(Aim of the task): Find all lines below containing the string "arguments" and return them.
*** Opening Supplied material ***
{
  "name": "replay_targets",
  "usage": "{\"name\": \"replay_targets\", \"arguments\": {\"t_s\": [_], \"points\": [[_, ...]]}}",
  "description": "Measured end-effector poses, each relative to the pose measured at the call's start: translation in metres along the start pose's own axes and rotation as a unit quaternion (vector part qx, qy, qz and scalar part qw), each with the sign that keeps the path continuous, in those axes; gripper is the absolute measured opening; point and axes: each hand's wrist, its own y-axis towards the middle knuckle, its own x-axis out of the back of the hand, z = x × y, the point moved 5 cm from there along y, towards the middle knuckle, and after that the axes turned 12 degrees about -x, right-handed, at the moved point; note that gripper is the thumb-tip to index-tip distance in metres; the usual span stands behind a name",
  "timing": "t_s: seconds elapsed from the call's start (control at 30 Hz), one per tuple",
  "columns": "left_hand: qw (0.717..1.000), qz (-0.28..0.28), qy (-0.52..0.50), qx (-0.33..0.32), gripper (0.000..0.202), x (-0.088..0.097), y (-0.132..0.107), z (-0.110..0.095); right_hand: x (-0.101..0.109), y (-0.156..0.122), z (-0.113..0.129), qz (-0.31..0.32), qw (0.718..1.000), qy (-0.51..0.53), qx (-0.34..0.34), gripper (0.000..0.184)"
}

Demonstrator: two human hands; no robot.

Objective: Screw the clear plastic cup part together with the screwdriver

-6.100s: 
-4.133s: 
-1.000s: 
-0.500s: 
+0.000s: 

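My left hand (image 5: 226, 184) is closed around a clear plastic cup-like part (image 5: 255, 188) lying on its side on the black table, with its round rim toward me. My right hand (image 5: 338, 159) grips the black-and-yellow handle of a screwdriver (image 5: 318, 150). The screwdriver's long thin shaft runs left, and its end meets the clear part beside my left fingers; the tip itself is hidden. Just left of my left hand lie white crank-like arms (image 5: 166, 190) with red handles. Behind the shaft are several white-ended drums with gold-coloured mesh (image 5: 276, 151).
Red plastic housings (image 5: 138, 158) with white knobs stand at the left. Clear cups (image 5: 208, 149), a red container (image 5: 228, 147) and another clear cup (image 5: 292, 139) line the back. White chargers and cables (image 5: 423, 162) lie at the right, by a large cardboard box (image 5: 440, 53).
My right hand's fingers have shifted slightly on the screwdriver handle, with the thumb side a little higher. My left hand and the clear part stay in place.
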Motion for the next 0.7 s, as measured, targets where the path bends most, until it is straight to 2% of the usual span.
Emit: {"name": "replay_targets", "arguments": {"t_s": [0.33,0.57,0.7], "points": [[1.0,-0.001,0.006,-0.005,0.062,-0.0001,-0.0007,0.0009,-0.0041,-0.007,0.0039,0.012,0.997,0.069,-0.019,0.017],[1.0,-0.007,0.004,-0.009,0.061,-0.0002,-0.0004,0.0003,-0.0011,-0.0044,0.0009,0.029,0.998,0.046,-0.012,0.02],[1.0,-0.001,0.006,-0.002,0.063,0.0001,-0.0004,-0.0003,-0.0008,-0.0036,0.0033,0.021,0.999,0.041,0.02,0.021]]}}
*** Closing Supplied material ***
(Problem solution):
  "usage": "{\"name\": \"replay_targets\", \"arguments\": {\"t_s\": [_], \"points\": [[_, ...]]}}",
Emit: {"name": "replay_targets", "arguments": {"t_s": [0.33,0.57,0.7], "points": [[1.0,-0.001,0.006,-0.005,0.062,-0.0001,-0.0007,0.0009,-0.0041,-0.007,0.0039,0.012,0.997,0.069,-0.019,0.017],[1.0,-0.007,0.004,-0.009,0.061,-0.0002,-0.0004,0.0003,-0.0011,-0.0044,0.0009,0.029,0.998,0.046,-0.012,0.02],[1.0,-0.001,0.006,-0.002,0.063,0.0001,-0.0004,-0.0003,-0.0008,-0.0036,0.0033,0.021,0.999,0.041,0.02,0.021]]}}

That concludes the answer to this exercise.